# First time LS



## LBussy (Apr 26, 2015)

Okay so I made the glycerin method LS today after reading the entire thread over at The Dish.  I did what I'll call the "standard" 65% OO, 25% CO, 10% Castor w/3% SF.  

Dissolving the lye was done in what I thought was a unique manner since I was only on page 32 ... I added the lye to the cool glycerin, stirred to break up lumps, then headed to just slightly boiling.  As I posted in EG's thread:  The liquid was maybe 320-330° F which is well under the boiling point of pure glycerin at 554°F so I assume that the boiling is driving off the moisture adsorbed by the lye.

The CO was melted by sitting in the sink full of hot water so while I did not take the temp of the oil I would be very surprised if it was over 90° F.  I thought about heating the oil but turned off the crock-pot after maybe 5 mins.

Adding the lye and then using the SB I got the classic "stages": emulsified, applesauce, taffy, amber liquid goodness.  I was careful to not whip any air in so there were no flying bubbles but I could see where they definitely would have been possible.   At this point the soap was ~250° F which was a hint I should have paid attention to.  I let it sit while I read some more and it solidified into what I would have to call "Lanolin" consistency. 

My wife has a pint size mason jar LS dispenser sitting on the sink so I somehow translated what IrishLass shared about using a mason jar to dilute into buying pint jars. Clearly too small for diluting, I heated the paste in a saucepan on the stove.  I got it melted and set my water (75% of taffy weight) to boiling.  I then dumped about a cup in the soap, stirred ...

You experienced folks see where this went right?

Soap volcano!

I got it over to the sink, scraped what was on the counter back into the pot and stirred the foam back down.  About 30 mins of cleanup and scraping most back in the pot commenced.  Tired, but committed, I continued to add a little water at a time, stirring it in (smooshing), only after getting my IR thermometer and assuring myself it was under 200° F.  I was not expecting adding water to solidify the soap but it did.  I'm not sure if the paste needs to be past the boiling point of water to be liquid?  Anyone know?

So yeah it took a really long time to get it to where all the water was in and it would be semi-reasonable to use the SB to get rid of lumps.  By this time there was some good foam going on (even before the SB) and using it did not make it any better.  As it cooled I folded in some Lemongrass Bergamot FO which is really nice.

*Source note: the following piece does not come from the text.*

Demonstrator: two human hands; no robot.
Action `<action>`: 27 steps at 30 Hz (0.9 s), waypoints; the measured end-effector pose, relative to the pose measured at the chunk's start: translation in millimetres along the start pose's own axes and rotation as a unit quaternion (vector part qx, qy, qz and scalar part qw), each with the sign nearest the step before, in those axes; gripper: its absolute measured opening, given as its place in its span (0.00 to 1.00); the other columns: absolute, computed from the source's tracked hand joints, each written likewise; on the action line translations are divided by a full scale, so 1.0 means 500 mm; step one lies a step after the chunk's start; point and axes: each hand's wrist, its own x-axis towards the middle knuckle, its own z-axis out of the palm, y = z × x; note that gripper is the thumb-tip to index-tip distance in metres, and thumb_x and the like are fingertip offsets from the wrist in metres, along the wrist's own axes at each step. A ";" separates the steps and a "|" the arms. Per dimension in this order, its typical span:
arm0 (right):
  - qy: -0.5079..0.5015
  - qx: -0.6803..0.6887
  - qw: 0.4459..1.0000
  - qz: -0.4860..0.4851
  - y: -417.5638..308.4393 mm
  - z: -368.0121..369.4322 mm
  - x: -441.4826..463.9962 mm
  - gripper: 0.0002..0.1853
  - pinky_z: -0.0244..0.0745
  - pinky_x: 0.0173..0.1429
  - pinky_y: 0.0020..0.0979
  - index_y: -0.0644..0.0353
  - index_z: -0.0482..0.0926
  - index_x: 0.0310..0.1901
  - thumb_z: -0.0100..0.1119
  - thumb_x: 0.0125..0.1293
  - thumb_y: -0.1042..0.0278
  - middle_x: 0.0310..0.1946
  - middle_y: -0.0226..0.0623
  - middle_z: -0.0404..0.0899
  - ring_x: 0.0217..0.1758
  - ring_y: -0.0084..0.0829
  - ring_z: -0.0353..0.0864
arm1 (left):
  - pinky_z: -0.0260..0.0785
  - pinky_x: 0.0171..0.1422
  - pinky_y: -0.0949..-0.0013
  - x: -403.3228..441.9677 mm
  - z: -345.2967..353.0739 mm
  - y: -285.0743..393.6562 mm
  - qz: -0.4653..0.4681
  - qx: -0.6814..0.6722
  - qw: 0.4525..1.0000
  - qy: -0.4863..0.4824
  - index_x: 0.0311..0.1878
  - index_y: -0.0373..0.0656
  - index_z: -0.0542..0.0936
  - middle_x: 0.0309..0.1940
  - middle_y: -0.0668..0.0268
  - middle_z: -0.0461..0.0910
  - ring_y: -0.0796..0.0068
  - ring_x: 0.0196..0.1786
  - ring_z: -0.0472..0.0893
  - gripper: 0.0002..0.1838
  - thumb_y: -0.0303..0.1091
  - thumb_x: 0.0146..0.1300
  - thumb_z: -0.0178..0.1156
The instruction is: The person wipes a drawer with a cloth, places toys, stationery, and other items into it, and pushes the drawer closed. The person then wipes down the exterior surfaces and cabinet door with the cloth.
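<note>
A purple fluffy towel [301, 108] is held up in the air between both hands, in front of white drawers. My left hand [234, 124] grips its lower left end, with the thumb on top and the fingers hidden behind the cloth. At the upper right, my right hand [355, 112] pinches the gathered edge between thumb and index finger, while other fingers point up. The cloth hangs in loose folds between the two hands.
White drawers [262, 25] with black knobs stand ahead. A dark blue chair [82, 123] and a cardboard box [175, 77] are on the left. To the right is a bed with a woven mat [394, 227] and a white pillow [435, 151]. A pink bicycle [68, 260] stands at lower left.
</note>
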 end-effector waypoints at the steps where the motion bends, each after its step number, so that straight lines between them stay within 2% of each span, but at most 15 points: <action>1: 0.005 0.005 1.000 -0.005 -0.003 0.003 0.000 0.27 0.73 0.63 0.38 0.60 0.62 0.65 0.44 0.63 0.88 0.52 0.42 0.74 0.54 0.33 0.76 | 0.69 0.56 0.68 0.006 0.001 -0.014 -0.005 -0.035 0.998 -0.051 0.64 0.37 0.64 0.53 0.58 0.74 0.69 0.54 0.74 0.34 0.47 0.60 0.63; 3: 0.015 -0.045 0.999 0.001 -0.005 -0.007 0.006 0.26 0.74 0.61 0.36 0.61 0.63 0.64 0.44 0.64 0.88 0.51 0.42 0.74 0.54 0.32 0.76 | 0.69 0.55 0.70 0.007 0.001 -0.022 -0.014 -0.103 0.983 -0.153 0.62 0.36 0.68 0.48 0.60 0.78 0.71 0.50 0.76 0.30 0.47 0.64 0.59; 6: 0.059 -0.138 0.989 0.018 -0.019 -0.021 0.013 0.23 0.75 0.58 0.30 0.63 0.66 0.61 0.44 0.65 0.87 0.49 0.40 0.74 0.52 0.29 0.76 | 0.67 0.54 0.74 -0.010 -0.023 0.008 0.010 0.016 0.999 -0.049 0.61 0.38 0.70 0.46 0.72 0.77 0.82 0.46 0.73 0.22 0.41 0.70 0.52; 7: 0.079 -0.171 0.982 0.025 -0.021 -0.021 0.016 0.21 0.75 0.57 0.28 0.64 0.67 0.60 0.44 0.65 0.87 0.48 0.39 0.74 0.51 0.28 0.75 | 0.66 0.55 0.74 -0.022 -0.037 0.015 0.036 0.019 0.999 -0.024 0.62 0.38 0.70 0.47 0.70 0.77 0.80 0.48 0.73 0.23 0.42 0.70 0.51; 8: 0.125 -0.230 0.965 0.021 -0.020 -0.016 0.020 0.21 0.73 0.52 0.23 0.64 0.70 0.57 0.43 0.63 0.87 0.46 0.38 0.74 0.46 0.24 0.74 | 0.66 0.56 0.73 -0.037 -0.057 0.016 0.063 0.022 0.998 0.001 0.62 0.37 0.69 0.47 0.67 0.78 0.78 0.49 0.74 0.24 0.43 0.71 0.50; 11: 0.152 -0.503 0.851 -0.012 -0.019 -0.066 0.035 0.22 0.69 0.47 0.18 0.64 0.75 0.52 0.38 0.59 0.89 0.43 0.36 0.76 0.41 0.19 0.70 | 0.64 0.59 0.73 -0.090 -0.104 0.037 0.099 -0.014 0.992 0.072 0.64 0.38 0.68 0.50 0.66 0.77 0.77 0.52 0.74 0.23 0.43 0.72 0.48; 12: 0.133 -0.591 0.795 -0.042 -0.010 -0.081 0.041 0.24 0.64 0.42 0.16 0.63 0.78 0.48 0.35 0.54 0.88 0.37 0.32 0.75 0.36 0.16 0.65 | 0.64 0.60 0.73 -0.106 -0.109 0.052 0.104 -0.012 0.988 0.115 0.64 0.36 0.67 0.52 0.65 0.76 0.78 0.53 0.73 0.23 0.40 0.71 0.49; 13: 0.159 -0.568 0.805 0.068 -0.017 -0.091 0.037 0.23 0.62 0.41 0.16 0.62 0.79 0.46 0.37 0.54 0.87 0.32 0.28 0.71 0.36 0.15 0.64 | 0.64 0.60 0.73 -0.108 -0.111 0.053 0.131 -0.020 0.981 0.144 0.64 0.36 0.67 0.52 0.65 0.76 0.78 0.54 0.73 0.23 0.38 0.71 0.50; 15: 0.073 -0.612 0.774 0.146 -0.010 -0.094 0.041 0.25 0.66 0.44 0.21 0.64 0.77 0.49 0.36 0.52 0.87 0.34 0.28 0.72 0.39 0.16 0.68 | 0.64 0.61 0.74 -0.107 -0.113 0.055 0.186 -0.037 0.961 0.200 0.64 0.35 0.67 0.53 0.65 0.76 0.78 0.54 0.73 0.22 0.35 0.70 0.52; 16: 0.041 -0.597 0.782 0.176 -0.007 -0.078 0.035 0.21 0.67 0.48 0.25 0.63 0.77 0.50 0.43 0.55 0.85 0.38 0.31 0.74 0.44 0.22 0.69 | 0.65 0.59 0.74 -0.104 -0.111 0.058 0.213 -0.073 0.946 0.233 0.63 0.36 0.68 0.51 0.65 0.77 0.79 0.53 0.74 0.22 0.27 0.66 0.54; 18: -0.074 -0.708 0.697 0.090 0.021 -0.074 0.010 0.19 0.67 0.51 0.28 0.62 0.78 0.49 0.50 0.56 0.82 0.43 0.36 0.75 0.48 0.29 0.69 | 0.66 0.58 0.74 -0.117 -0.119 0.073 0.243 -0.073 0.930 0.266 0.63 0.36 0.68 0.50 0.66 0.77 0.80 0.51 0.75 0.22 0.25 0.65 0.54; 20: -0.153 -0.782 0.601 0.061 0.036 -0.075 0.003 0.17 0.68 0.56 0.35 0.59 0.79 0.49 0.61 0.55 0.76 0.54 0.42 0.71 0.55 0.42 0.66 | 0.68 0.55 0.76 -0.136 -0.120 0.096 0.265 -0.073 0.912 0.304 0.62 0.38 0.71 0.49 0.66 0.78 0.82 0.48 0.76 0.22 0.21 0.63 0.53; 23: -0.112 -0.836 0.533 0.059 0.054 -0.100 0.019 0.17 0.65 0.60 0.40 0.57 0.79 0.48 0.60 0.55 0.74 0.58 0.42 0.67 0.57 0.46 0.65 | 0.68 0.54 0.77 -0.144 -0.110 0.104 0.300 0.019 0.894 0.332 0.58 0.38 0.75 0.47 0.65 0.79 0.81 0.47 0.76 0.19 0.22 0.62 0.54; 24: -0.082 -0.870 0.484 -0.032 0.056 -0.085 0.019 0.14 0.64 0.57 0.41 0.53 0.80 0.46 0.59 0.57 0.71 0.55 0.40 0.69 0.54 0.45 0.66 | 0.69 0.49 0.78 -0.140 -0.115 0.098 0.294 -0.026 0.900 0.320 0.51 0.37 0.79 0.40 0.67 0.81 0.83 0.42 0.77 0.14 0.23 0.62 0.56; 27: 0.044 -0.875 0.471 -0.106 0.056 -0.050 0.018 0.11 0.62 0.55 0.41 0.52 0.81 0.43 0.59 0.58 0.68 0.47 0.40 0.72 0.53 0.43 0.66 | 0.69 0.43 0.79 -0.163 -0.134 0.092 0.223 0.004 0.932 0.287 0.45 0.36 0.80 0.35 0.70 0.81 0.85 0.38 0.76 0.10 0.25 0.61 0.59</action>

I poured it into a plastic bowl to sit and settle with some Saran over the top.  I hope it does settle.

I've seen some other pics where people get this foam (more like whipped soap) and it does seem to settle some.  I guess tomorrow I'll scrape it off and see if there's some amber goodness underneath.

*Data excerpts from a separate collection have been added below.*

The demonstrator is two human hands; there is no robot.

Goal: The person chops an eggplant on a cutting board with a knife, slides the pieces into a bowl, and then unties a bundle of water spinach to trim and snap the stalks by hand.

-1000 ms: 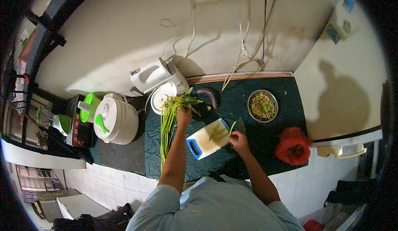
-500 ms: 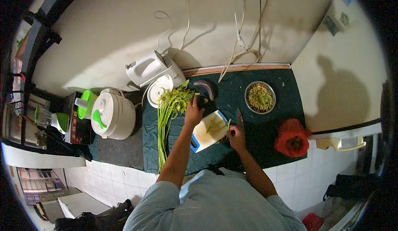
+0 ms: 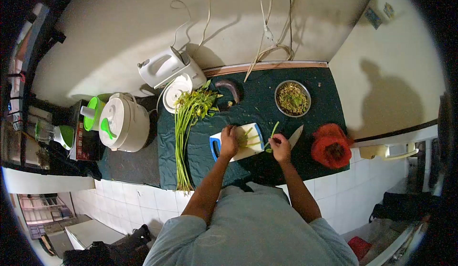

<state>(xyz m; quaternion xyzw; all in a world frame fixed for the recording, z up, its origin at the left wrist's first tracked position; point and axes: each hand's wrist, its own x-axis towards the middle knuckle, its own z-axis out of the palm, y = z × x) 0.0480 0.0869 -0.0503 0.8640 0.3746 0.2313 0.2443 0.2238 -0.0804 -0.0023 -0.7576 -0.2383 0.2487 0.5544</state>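
Observation:
My left hand (image 3: 229, 142) rests over the left part of the white cutting board (image 3: 255, 145) with blue ends; whether its fingers grip anything is hidden. Pieces of green stem (image 3: 249, 140) lie on the board beside it. At the board's right edge, my right hand (image 3: 279, 147) is closed on a green stem (image 3: 274, 128) that points upward. A knife (image 3: 296, 136) lies on the dark green cloth just right of that hand. Left of the board, a long bunch of leafy greens (image 3: 182, 138) lies with its leaves toward the wall.
A metal bowl of chopped food (image 3: 292, 99) stands at the back right, near a red bag (image 3: 330, 146). An eggplant (image 3: 229, 90) lies by the wall. A white mixer (image 3: 170, 70), a round white lid (image 3: 177, 92) and a rice cooker (image 3: 124, 123) are at the left.
My left hand has left the leafy bunch and come down onto the board. The board has turned and shifted left relative to my right hand, which still holds a stem.

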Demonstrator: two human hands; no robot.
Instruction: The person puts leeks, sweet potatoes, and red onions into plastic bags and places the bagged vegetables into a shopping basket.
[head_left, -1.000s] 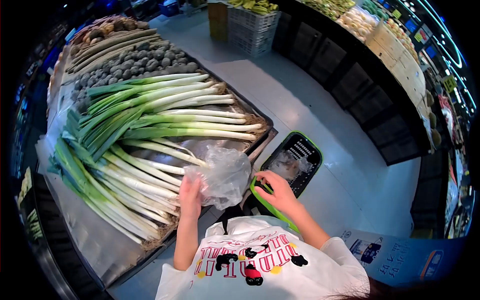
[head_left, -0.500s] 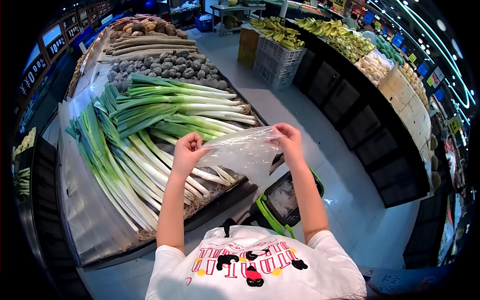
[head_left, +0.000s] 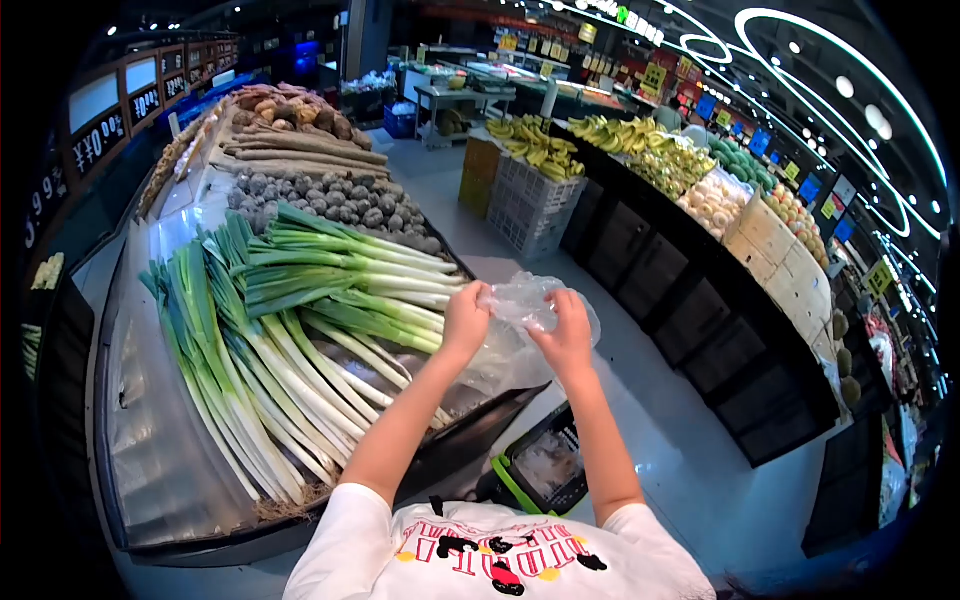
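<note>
A clear plastic bag (head_left: 500, 352) hangs from both my hands, bunched and puffed up between them, over the front right edge of the vegetable stand. My left hand (head_left: 466, 318) pinches the bag's left side. Closed on its right side is my right hand (head_left: 565, 332), with fingers bent around the thin film. Just left of the bag lie long green and white leeks (head_left: 345, 262), piled in two directions with their roots toward the stand's edges. Neither hand touches the leeks.
Dark round root vegetables (head_left: 330, 198) and long brown roots (head_left: 300, 150) lie behind the leeks. A green-rimmed black basket (head_left: 540, 465) is below my hands. Bananas (head_left: 535, 145) sit on grey crates (head_left: 535, 212) across the aisle.
Both hands have come closer together, the left one moving right. The bag, stretched flat before, is now bunched and puffed out. The view has tilted up slightly.
</note>
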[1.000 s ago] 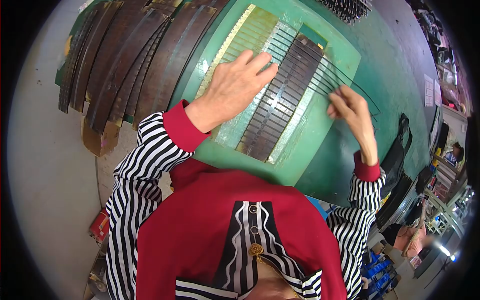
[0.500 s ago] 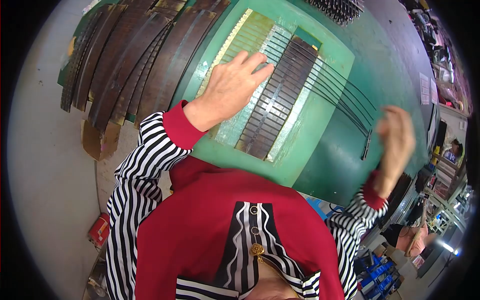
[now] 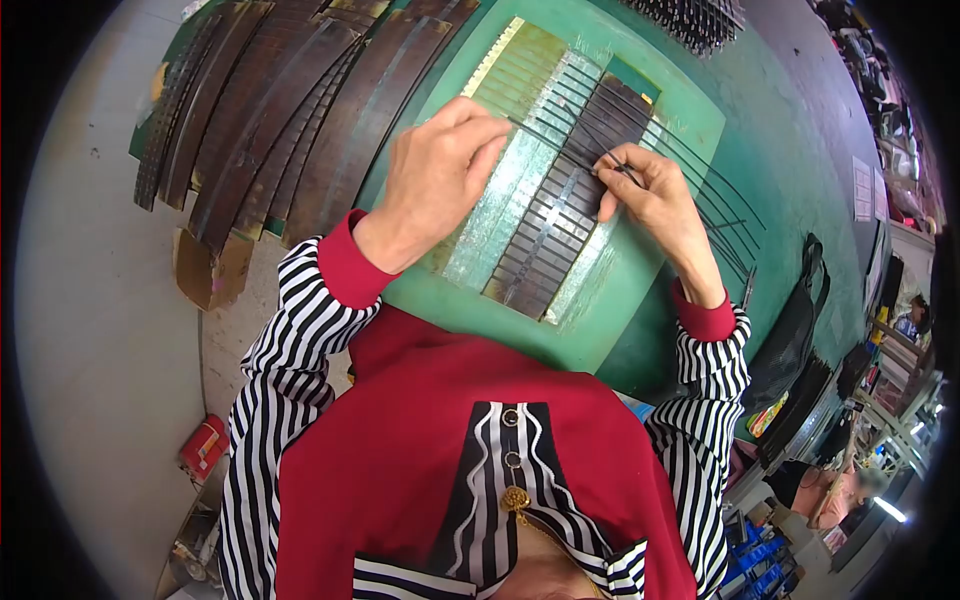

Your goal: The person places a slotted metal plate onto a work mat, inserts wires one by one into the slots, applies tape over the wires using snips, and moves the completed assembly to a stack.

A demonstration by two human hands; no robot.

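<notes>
My left hand (image 3: 440,175) is pinched at the left side of the slotted jig, fingertips closed on the end of a thin black wire (image 3: 552,143). That wire runs across the jig to my right hand (image 3: 655,195), whose thumb and forefinger are closed on it above the dark slotted plate (image 3: 562,222). Several other black wires (image 3: 705,172) lie in the upper slots and trail off to the right. Beside the dark plate are a shiny metal strip (image 3: 480,235) and a yellowish slotted piece (image 3: 520,60). The jig rests on a pale green board (image 3: 590,345).
Several dark slotted plates (image 3: 330,170) are stacked at the left. A black mesh bag (image 3: 795,325) lies right of my right arm. Rows of small dark parts (image 3: 690,22) stand at the far edge. A red can (image 3: 205,447) is low left, and another person (image 3: 825,490) is at lower right.
My right hand has come in from the right side to the jig and now grips a wire. My left hand has drawn back slightly and closed on the wire's end.
</notes>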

I was feeling pretty cocky after making the paste turned out so well.  The Soap Gods laughed and struck me down.


----------



## Susie (Apr 26, 2015)

I still routinely have to clean up half the kitchen when I get busy and forget I am diluting liquid soap.  So, don't feel bad. 

I think you did extremely well for your first go at making liquid soap!


----------



## LBussy (Apr 26, 2015)

It was an experience, that's for sure.  I'm going to see about getting some SL, and definitely do the hot water bath/mason jar dilution next.

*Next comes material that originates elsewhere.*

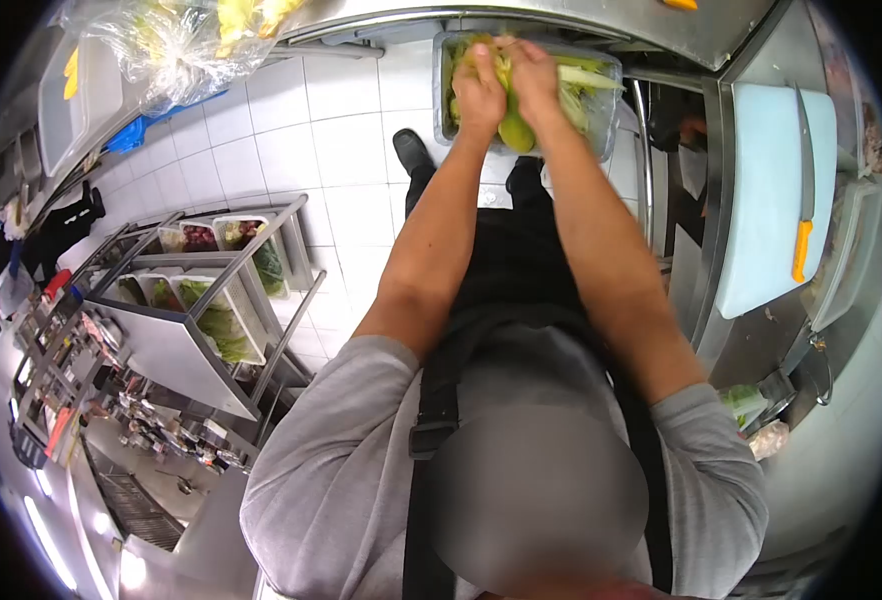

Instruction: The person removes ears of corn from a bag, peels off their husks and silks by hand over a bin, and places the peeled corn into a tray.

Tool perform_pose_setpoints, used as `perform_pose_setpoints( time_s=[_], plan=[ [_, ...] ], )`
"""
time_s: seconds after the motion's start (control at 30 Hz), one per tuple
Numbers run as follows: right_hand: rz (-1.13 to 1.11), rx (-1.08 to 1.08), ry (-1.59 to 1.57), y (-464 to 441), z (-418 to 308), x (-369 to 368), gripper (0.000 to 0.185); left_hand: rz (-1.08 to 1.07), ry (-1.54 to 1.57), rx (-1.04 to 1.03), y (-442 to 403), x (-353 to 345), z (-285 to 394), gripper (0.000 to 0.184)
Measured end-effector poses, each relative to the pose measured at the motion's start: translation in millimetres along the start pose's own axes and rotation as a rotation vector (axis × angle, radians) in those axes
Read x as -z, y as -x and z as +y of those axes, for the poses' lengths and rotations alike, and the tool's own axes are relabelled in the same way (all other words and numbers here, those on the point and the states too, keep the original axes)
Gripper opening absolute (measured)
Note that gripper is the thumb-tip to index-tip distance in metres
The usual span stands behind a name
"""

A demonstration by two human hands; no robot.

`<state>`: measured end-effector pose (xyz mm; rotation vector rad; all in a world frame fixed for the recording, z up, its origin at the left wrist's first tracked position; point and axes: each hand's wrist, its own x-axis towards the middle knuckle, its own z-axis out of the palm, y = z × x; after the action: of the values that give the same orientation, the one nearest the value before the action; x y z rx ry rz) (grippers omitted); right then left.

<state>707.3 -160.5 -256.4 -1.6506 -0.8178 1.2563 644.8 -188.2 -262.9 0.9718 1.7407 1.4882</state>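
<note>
Both of my hands are close together over a clear plastic bin at the top centre. The bin (pixel 611 135) holds green vegetable pieces and pale stalks (pixel 586 77). My left hand (pixel 480 92) and my right hand (pixel 534 80) are closed around a yellow-green vegetable (pixel 514 130), whose rounded lower part hangs below my fingers. The fingertips are partly blurred, and the top of the vegetable is hidden between my hands.
A knife with an orange handle (pixel 803 250) lies on a light blue cutting board (pixel 761 200) at the right. Vegetable bins stand in a metal rack (pixel 176 340) at the left. A plastic bag (pixel 161 45) is at the upper left. Another person (pixel 71 215) is at the far left.
</note>
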Motion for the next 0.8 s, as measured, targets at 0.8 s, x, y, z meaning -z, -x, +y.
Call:
perform_pose_setpoints(
  time_s=[0.8],
  plan=[
    [-0.344,0.253,0.528,51,-99,129,0.031,0.296,0.701,0.823,-95,58,-24,0.056]
  ],
)
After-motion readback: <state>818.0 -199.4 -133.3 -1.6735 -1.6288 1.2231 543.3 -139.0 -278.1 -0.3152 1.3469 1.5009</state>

Hopefully his one does have some real LS underneath the foam.  If I were thinking straight I would have put it in a clear vessel .. but Nooooooo!


----------



## IrishLass (Apr 27, 2015)

Sounds like you had a fun, exciting time, Lee! lol

Have you had a chance to read our own long GLS thread here?: http://www.soapmakingforum.com/showthread.php?t=46114

Yep- you definitely want to have at least a quart-size canning jar for dilution (the wide-mouth kind). For what its worth, I explain step by step the whole process of how I make my GLS from beginning to end in the above link.


IrishLass


----------



## LBussy (Apr 27, 2015)

IrishLass said:


> Have you had a chance to read our own long GLS thread here?: http://www.soapmakingforum.com/showthread.php?t=46114
> 
> Yep- you definitely want to have at least a quart-size canning jar for dilution (the wide-mouth kind). For what its worth, I explain step by step the whole process of how I make my GLS from beginning to end in the above link.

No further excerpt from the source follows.